──────── DATA BLOCK ────────

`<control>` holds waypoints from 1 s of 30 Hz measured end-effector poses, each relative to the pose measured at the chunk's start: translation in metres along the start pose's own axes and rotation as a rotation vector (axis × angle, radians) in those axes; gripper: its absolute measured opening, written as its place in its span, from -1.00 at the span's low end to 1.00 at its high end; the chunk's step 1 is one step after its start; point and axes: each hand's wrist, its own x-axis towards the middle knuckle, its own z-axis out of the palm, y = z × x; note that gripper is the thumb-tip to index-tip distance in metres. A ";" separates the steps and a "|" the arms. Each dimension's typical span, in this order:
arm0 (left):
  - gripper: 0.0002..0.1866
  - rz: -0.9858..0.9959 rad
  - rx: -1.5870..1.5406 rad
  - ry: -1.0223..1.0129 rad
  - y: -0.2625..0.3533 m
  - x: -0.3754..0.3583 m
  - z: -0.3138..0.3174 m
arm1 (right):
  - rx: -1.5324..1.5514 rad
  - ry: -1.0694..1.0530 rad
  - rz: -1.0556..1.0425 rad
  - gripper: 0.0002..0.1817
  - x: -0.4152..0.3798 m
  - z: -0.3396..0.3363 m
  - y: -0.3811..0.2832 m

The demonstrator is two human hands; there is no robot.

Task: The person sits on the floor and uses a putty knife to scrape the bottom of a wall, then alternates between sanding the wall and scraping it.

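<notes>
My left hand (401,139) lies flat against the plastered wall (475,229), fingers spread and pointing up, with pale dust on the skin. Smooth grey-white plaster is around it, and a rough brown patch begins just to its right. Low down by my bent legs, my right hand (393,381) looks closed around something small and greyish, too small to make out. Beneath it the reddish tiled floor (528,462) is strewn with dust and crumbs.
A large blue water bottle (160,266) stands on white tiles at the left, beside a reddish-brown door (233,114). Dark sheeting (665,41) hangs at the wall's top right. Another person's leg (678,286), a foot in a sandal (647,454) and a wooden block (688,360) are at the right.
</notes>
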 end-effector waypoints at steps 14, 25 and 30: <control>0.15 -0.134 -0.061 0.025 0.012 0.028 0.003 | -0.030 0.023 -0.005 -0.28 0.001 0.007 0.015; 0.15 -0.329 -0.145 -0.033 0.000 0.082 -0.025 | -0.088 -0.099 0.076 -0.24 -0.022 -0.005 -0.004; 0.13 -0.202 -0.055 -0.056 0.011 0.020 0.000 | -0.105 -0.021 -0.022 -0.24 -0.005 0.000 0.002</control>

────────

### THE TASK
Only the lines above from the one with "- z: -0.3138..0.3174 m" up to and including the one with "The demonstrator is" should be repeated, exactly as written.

### SOLUTION TO THIS EXERCISE
  - z: -0.3138..0.3174 m
arm1 (right):
  - rx: -1.5324..1.5514 rad
  - ry: -1.0694..1.0530 rad
  - rz: -1.0556..1.0425 rad
  - gripper: 0.0002..0.1817
  - x: -0.4152..0.3798 m
  - z: -0.3396..0.3363 m
  - y: -0.3811..0.2832 m

The demonstrator is two human hands; there is no robot.

The exercise has been answered in full.